Rusya’dan arınma seferberliği: Ukrayna’nın gözü Ortodoks Kilisesi’nin üzerinde

Donetsk bölgesinde bombalama sonucu hasar gören bir Ortodoks manastırı (AFP)
Donetsk bölgesinde bombalama sonucu hasar gören bir Ortodoks manastırı (AFP)
TT

Rusya’dan arınma seferberliği: Ukrayna’nın gözü Ortodoks Kilisesi’nin üzerinde

Donetsk bölgesinde bombalama sonucu hasar gören bir Ortodoks manastırı (AFP)
Donetsk bölgesinde bombalama sonucu hasar gören bir Ortodoks manastırı (AFP)

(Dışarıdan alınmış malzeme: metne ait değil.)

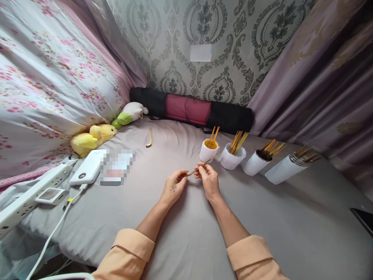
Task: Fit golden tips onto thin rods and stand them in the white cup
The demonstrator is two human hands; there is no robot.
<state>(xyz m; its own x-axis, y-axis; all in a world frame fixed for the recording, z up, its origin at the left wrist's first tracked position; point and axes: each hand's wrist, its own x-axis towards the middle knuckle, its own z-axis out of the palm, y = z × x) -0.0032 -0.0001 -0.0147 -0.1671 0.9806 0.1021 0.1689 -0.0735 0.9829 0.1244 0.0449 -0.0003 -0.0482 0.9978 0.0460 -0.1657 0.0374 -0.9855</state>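
Gold stick (194,171) between left hand (174,187) and right hand (208,179), tips indistinct

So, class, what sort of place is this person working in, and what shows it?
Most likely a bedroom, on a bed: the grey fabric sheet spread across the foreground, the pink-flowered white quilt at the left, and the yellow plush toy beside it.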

Geçtiğimiz Şubat ayında Ukrayna'da savaşın başlamasından bu yana, birçok insanı meşgul eden en önemli soru, Rusya ile en yakın komşusu arasında ‘nihai boşanma’ olarak tanımlanan olayın dünyaya yansımaları oldu.
Ukrayna savaşı, şehirleri ve altyapıyı kullanılamaz hale getiren ‘askeri depremden daha derin’ görünüyor. Ukraynalıların ‘tek millet’ ve ‘ortak tarihten’ kalan son işaretlerinden kurtulma eğilimini gösteren bir dizi adımdan sonra sıra, Ukrayna'daki Ortodoks Kilisesi üzerindeki Rus egemenliğini sonlandırmaya geldi.
Geçtiğimiz aylarda Ukrayna şehirleri, meydanlardaki çok sayıda Sovyet dönemini hatırlatan heykelleri ve anıtları kaldırma konusunda aktif davrandı. Yasalar, artık Rusya'dan ‘işgalci düşman’ olarak bahseden Ukrayna toplumu içinde Rus emarelerine dair her türlü işareti giderek daha fazla kısıtlıyor.
Ukrayna, hayatın her alanında Rus etkisine son verme yolunda, devlet kurumlarında ve devlet tesislerinde kapsamlı arınma sürecine girdi.
Ukrayna Devlet Başkanı Vladimir Zelenskiy, Ukrayna Ulusal Güvenlik Konseyi'nde alınan kararlar doğrultusunda şimdi yönünü ‘Rus düşmanı’ ile bağlantılı dini örgütlerin faaliyetlerine çevirdi.
Zelenskiy, dün toplanan Ulusal Güvenlik ve Savunma Konseyi’nin hükümete Ukrayna'daki Rusya Federasyonu nüfuz merkezlerine bağlı dini kuruluşların faaliyetlerini yasaklayan bir yasa tasarısını Verkhovna Rada'ya (Ukrayna Yüksek Şurası) sunması talimatı verdiğini söyledi.
Zelenskiy, Ukrayna'da ‘düşmana güvenen hiç kimsenin Ukraynalıları manipüle edemeyeceği’ koşullar yaratmanın gerekli olduğunu vurguladı.
Ayrıca, Ukrayna Güvenlik Servisi, Ukrayna’daki Ortodoks Kilisesi'nin Zhitomir, Rivne ve Trans-Karpat bölgelerindeki dokuz tesisine yönelik soruşturma başlattı.
Ukrayna istihbaratı ise bugün yaptığı açıklamada, "Ortodoks Kilisesi'ne ait tesislerde karşı istihbarat faaliyetleri yürütülüyor. Burada bu bölgelerdeki keşiş ve rahibeler için tapınak ve manastırlardan bahsediyoruz” ifadelerine yer verdi.
Ukrayna güvenlik güçleri, yasadışı faaliyetlerde bulunan kişileri ve yasaklanmış materyallerin yayınlanmasını tespit etmek için binalarda arama yaptı.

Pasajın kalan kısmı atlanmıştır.